JpGU-AGU Joint Meeting 2020

Presentation information

[J] Oral

S (Solid Earth Sciences ) » S-GC Geochemistry

[S-GC49] Solid Earth Geochemistry, Cosmochemistry

convener:Gen Shimoda(Geological Survey of Japan, AIST), Katsuhiko Suzuki(Submarine Resources Research Center, Japan Agency for Marine-Earth Science and Technology), Katsuyuki Yamashita(Graduate School of Natural Science and Technology, Okayama University), Akira Ishikawa(Department of Earth and Planetary Sciences, Tokyo Institute of Technology)

[SGC49-10] Bulk Os isotopes and Highly shiderophile elemens abundance of Hawaiian mantle xenoliths

*Ryo Fujita1, Akira Ishikawa1, Tetsuya Yokoyama1, Michael O. Garcia2 (1.Tokyo Institute of Technology, 2.University of Hawaii)

Keywords:Hawaii, Xenolith, Os isotope

Mantle xenoliths from the Salt Lake Crater (SLC), Oahu, Hawaii Islands have been studied intensively to understand the petrography and chemistry of sub-oceanic mantle [1, 2]. However, the origin of SLC xenoliths, which derived either from pre-existing oceanic lithosphere or accreted plume materials co-genetically related to the Hawaiian shield volcanoes, remains unclear because the SLC xenoliths are strongly metasomatized as evidenced by their identical Sr-Nd-Pb isotope compositions with those of the Honolulu Volcanics (HV) magma [3]. Here we investigate the abundances of highly siderophile elements (HSEs) and Re-Os isotope systematics of the peridotite xenoliths from the SLC and Kaula Island located in the southwest of Niihau. These geochemical tracers are considered to be relatively immune to secondary effects, which enables to unravel the primary signatures of the Hawaiian mantle xenoliths.

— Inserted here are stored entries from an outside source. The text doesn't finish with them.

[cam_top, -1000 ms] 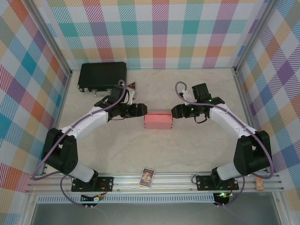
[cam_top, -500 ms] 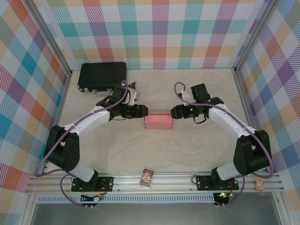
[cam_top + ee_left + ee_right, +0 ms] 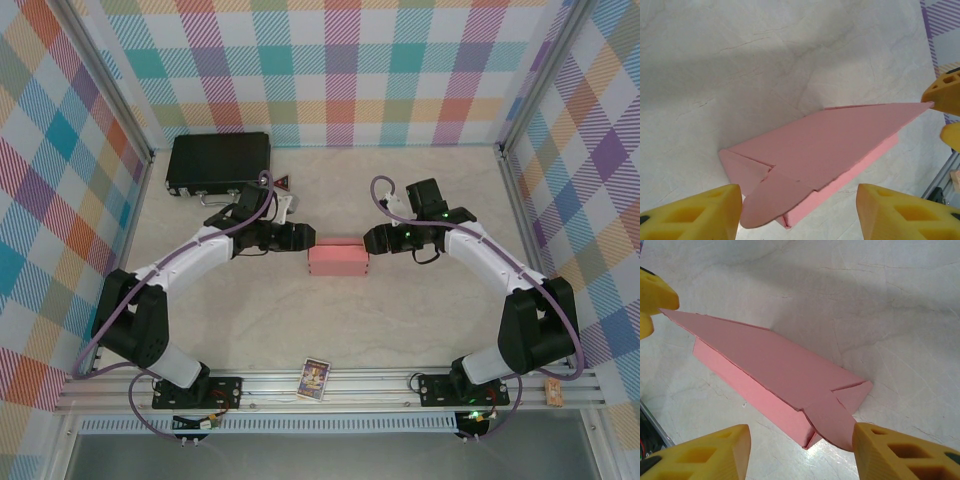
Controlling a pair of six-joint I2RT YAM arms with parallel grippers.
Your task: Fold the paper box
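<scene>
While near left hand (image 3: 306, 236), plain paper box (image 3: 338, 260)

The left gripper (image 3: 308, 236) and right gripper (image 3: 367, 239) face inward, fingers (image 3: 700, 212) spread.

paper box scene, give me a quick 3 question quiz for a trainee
1. True or false: the paper box lies between the left gripper and the right gripper.
2. In the left wrist view, the rounded tab at the box's end is: A) tucked inside B) sticking out, untucked C) torn off.
3. Fill in: both grippers stand ____, fingers apart.
Key: 1 true; 2 B; 3 open.
</scene>
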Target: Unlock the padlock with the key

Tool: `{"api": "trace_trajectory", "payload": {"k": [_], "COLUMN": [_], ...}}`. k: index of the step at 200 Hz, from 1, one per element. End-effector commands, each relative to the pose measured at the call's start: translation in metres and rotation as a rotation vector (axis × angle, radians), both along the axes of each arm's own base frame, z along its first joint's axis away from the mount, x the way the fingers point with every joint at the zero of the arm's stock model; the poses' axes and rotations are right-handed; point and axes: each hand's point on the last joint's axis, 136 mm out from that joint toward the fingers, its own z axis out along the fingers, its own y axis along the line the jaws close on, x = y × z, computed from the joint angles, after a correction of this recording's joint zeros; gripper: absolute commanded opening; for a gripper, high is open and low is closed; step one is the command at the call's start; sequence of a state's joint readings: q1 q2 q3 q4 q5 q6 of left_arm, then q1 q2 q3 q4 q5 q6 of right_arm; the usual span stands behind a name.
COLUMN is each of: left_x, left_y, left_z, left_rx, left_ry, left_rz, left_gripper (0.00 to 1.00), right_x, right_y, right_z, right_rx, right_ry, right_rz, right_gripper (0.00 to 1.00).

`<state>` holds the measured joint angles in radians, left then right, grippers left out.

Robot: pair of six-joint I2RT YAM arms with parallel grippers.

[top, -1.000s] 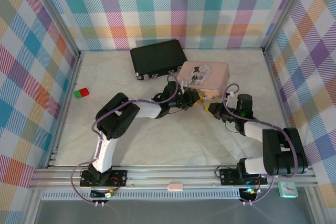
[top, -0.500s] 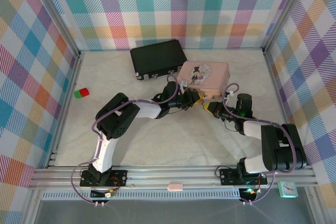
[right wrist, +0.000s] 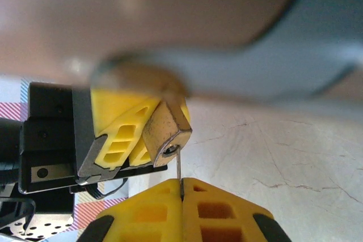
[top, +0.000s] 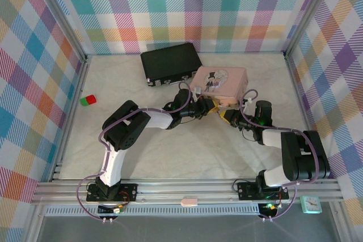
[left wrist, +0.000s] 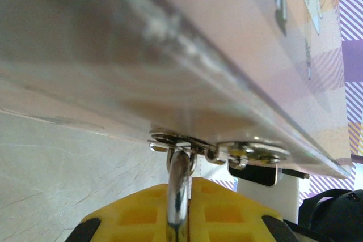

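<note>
The brass padlock hangs from the clasp of the pink box. Its silver shackle runs through the clasp. My left gripper is shut on the padlock, and its yellow fingers hold the body tilted. My right gripper is shut on the key, a thin grey blade standing upright. The key's tip is at the keyhole in the padlock's bottom face. In the top view the left gripper and right gripper meet at the box's near edge.
A black case lies behind and left of the pink box. Red and green blocks sit near the left wall. The pink box looms just above both wrist cameras. The white tabletop lies in front of the grippers.
The right arm has shifted slightly toward the box, bringing the key up at the padlock. The left arm holds still.
</note>
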<state>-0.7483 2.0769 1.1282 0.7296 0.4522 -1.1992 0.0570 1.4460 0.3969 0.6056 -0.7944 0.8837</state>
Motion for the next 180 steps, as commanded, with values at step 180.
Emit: {"api": "trace_trajectory", "payload": {"k": [180], "left_x": [0.01], "left_y": [-0.005], "left_z": [0.058], "left_rx": [-0.215], "left_ry": [0.045], "left_rz": [0.147], "left_gripper": [0.0], "right_x": [0.006], "right_y": [0.002], "right_z": [-0.009], "right_rx": [0.02], "right_ry": [0.038], "right_rz": [-0.227], "right_gripper": [0.0]}}
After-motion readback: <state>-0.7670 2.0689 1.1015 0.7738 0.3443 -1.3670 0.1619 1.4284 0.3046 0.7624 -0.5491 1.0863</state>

Whole-rock samples of the peridotite xenoliths from the SLC and Kaula Island possess similar petrological and geochemical characteristics regarding the variations in the abundances of major and trace elements as well as the HSE ratios. The variations of these parameters (e.g., Ca, Al, Yb, V, and Pd/Ir) show broad positive correlations against the whole-rock 187Os/188Os ratios (0.115-0.128), indicating that the peridotites are residues of variable degrees of melting. Unlike global abyssal peridotites, a substantial proportion of the mantle xenoliths from the SLC and Kaula Island (36%) are characterized by unradiogenic 187Os/188Os ratios (< 0.12). Moreover, the unradiogenic samples show trends clearly resolvable from those of the global abyssal peridotites in the diagrams of Ca, Al, Yb, V, and Pd/Ir versus 187Os/188Os ratios. Taken together, it is conceivable that the peridotite xenoliths from the SLC and Kaula Island represent ancient depleted components in a chemically heterogeneous mantle plume as proposed by previous studies [4, 5].

[1] White (1966) Contr. Mineral. And Petrol. 12, 245-314. [2] Frey (1980) Am. J. Sci. 280-A, 427-449. [3] Okano & Tatsumoto (1995) Earth Processes 135-147. [4] Bizimis et al. (2007) EPSL 257, 259-273. [5] Ishikawa et al. (2011) EPSL 301, 159-170.